Liberty Matters
Whose Tyranny? The Question of Limits on Popular Sovereignty
I was struck and slightly disquieted by Iain's closing point that the most pertinent legacy of the Levellers is the limits they placed on popular sovereignty and on the efficacy of the "will of the people." As Steve noted, I had also emphasized those limits in my response to his essay, but I think with a slightly different emphasis from Iain's. My instinct is that it is the Levellers' difficult and continuing dialogue between popular sovereignty and parliamentary government that we need to hang on to in our own difficult times, rather than elevating one side of the equation over the other.
Of course I understand where Iain is coming from: in the UK at the moment we see the "will of the people" being reified and weaponized in stultifying and one-dimensional ways, and anyone who cares about the rights and welfare of minorities has to be alarmed by the danger of the current global crop of populist (I've given in to the term, although I hate it) politicians using the majoritarian levers of democratic systems to attack or marginalize minority groups in the name of popular opinion. The Levellers did not call themselves democrats, in spite of proposing a system of government which is clearly a representative democracy in our terms; but the term democracy became surprisingly current in the subsequent political debates among republicans in the 1650s, and with it, an all-too-familiar set of debates about how far the people were to be trusted with decision-making even in a republican or democratic state.
Did the Levellers themselves acknowledge that the people can be mistaken?
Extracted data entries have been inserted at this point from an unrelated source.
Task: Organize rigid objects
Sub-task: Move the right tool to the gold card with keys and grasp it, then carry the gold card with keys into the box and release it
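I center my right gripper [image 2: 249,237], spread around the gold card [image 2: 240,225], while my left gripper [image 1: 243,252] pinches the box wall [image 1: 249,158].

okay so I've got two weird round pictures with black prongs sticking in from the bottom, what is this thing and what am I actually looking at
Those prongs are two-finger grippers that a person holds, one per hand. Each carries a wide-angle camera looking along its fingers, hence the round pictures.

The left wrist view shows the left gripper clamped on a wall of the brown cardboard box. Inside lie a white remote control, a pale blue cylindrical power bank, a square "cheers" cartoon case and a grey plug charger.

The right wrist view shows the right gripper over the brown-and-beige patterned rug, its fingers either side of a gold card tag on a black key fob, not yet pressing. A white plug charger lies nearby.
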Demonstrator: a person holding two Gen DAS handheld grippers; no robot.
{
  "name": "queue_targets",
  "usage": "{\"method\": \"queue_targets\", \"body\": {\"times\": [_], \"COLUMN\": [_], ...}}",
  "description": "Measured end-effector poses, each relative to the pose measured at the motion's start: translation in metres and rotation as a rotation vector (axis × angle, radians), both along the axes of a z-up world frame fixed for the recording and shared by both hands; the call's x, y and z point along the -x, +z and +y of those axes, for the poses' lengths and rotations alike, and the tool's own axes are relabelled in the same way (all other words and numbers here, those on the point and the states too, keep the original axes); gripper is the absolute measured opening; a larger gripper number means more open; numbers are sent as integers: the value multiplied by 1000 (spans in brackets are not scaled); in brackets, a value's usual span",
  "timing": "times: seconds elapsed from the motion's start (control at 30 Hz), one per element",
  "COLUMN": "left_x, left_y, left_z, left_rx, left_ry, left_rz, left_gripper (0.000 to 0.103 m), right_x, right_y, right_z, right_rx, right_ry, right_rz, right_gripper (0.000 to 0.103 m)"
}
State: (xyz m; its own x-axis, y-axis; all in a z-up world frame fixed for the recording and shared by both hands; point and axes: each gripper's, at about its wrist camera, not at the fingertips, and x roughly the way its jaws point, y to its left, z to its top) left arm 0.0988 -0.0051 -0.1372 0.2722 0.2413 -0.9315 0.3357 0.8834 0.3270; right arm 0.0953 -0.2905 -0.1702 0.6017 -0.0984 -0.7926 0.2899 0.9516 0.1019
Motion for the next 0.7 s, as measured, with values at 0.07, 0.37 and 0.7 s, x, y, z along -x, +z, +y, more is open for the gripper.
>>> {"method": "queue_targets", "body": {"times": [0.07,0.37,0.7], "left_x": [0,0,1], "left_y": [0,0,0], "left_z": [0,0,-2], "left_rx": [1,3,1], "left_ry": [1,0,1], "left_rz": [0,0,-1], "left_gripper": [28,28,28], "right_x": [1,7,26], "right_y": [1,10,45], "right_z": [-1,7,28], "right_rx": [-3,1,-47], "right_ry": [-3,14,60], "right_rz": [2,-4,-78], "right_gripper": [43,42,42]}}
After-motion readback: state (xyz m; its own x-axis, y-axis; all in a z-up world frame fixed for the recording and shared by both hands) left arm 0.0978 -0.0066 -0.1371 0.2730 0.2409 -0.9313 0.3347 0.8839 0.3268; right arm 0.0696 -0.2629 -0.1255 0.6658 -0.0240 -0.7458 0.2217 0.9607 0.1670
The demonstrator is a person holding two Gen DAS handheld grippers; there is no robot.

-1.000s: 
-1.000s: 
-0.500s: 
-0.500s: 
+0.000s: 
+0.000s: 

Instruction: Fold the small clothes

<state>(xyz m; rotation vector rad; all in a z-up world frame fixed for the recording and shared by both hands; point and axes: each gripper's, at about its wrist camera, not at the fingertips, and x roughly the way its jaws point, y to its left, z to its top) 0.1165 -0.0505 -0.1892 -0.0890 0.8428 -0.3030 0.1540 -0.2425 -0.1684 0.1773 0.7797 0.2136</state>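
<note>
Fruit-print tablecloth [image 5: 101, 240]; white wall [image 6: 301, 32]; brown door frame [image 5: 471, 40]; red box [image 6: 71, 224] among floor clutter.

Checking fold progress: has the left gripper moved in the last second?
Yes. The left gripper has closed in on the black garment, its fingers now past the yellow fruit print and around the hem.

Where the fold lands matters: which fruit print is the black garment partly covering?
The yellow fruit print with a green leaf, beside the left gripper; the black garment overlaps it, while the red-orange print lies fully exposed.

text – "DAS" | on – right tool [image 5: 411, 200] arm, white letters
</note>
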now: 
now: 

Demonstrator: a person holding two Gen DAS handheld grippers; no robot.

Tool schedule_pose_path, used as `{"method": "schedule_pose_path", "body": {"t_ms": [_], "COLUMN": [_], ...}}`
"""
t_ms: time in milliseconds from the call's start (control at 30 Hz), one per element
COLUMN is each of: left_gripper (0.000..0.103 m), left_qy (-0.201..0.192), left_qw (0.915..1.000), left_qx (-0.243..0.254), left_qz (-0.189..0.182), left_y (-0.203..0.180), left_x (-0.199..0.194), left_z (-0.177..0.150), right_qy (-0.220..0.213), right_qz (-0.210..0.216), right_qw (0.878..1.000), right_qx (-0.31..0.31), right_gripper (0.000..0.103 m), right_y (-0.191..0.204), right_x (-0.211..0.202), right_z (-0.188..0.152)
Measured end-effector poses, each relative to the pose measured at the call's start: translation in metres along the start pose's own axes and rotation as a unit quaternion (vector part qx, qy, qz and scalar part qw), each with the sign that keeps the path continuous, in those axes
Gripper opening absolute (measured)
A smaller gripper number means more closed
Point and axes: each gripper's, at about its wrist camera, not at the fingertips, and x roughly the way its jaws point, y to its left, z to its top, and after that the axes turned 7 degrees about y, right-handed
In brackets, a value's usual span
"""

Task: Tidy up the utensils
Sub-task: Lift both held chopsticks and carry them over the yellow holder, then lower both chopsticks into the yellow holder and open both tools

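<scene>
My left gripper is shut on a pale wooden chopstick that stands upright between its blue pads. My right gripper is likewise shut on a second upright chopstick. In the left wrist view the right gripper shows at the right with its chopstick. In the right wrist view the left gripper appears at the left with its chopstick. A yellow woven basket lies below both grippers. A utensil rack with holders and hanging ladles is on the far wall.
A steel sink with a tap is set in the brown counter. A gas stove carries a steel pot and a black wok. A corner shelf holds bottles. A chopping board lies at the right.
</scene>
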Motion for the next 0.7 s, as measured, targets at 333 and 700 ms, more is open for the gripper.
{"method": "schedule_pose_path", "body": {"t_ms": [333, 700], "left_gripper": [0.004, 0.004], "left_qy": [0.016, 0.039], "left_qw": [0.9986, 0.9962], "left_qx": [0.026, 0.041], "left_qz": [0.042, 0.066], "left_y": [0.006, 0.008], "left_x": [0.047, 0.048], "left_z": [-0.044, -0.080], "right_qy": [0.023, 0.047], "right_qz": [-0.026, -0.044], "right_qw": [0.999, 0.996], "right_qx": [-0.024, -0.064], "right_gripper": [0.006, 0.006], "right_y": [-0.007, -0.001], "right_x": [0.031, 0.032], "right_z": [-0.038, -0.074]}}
Were their limits on the popular will inspired by this fear? In general, I would say no – but that is partly a function of the timing of the Leveller movement and of their self-presentation as defenders of a universalized set of English liberties, which it would be hard to suggest their owners would repudiate. But the Levellers did also present themselves as the "well-affected" and "honest," in contradistinction to others, and they had a perpetual concern with the political education of the people which reflected the constant fear that the people were being misled. But of course the statement of the first Agreement of the People that "it cannot be imagined that so many of our Country-men would have opposed us in this quarrel, if they had understood their owne good" was accompanied by a confident hope ("we may safely promise to ourselves") that "when our Common Rights and liberties shall be cleared, their endeavours will be disappointed, that seek to make themselves our Masters." It was apparently possible to ensure that the people had a right understanding of their own interests.
But of course this was a difficult position to maintain as the 1640s gave way to the 1650s and all were aware that any free election would return MPs who would restore the monarchy. This fact is responsible for republicans' bouts of furious despair about the stubborn failure of the "image-doting rabble" to throw off monarchical culture. John Milton's prose works engage in a notoriously torturous set of negotiations with the idea of the people, given that in the abstract they legitimized the republic, but in practice clearly tolerated it at best and could not be trusted to vote for its continued existence. Milton thus tended to shrink from the notion of a "democracy" and was ultimately prepared to defend the republic by instituting a perpetual senate without a lower house. James Harrington, by contrast, did call his ideal republic a democracy or popular government, but outlined an elaborate electoral system in which multiple layers of representation from local level upwards yielded two houses: a debating senate and a larger and less aristocratic house which was only to decide on the proposals from the more select house in silence. (Contrast these multiple layers of representation with Richard Overton's vision of true representation as a single-step process and no more.) The much-mediated popular will was reduced to making yes/no decisions on proposals elaborated by a wiser few.
But it was rare for the Levellers to express this level of distrust of the people. Overton most closely prefigured Milton's condemnations of the servile deficiencies of the people, arguing in his Defiance against all Arbitrary Usurpations (1646) that "the poore deceived people are even (in a manner) bestiallized in their understandings, become so stupid, and grosly ignorant of themselves" that they were reduced to the level of animals who could not claim their human freedoms. Nonetheless, the Levellers' limits on popular sovereignty were largely intended to limit the power of the institutions which were legitimized by that popular sovereignty, and their main target was the potential tyranny of the parliament, not that of the people. Both popular and parliamentary sovereignty were limited by the higher power of God and the purposes of reason and nature – but the struggle to define the relationship between the two, and to create a political system supple enough to respond effectively to the people but resilient enough not to unmake itself, is what animated Leveller thought.